▶ _Exercise_: Needed from the data below: all lines that contain the word "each".

▶ _Information supplied_:
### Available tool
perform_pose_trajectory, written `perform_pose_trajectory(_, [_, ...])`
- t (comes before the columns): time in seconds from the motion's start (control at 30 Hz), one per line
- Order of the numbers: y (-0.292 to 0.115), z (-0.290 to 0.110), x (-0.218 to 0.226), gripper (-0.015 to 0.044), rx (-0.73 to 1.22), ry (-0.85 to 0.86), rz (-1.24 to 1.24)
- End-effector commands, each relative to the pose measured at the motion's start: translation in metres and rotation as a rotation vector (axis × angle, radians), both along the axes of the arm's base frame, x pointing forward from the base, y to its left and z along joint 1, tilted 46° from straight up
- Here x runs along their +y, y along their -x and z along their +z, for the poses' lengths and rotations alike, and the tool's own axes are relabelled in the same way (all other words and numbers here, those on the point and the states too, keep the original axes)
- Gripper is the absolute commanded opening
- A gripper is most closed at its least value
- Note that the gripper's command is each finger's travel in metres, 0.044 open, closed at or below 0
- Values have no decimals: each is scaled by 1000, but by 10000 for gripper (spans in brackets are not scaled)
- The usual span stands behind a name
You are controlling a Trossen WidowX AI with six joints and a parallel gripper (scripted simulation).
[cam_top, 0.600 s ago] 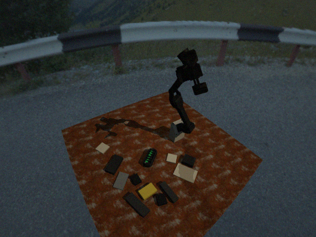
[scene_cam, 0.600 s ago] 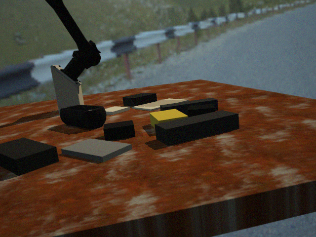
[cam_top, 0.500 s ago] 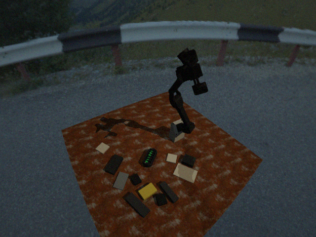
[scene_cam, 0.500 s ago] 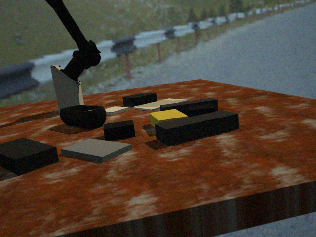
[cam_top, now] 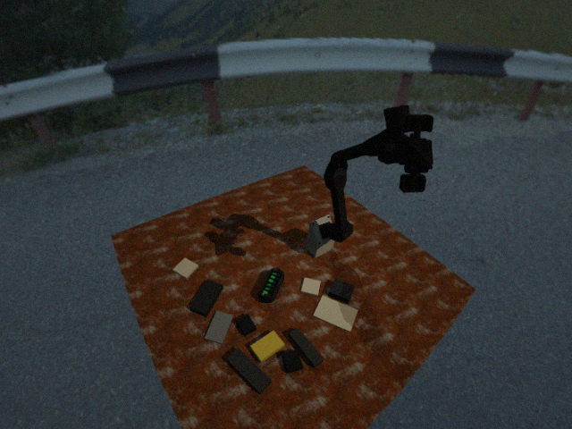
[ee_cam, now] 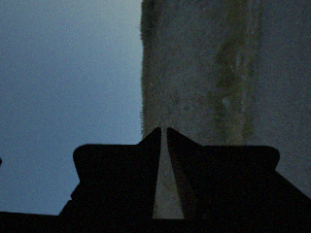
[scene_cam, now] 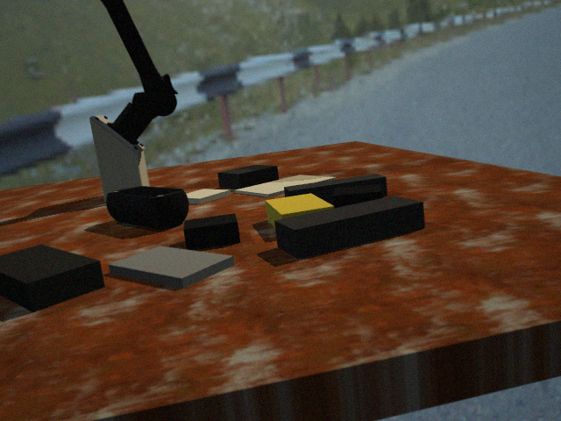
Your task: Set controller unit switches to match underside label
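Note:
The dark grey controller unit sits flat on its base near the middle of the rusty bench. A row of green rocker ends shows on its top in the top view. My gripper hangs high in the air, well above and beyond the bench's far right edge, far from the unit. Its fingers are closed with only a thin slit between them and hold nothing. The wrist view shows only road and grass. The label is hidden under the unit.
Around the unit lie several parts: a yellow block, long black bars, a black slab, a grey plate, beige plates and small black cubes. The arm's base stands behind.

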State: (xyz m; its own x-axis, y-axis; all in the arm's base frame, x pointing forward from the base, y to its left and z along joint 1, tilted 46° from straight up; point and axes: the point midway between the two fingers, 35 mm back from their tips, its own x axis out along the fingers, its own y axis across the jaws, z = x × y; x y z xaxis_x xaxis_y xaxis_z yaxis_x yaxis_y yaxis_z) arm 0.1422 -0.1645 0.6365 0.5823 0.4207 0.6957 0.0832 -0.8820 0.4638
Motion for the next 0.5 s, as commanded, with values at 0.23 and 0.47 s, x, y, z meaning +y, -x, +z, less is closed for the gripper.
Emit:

▶ _Final answer_:
- End-effector commands, each relative to the pose measured at the motion's start: translation in metres and rotation as a rotation vector (axis × angle, radians), both along the axes of the arm's base frame, x pointing forward from the base, y to its left and z along joint 1, tilted 46° from straight up
- Note that the gripper's command is each finger's travel in metres, 0.044 open, closed at or below 0
- Values have no decimals: each is scaled by 1000, but by 10000 for gripper (spans in brackets are not scaled)

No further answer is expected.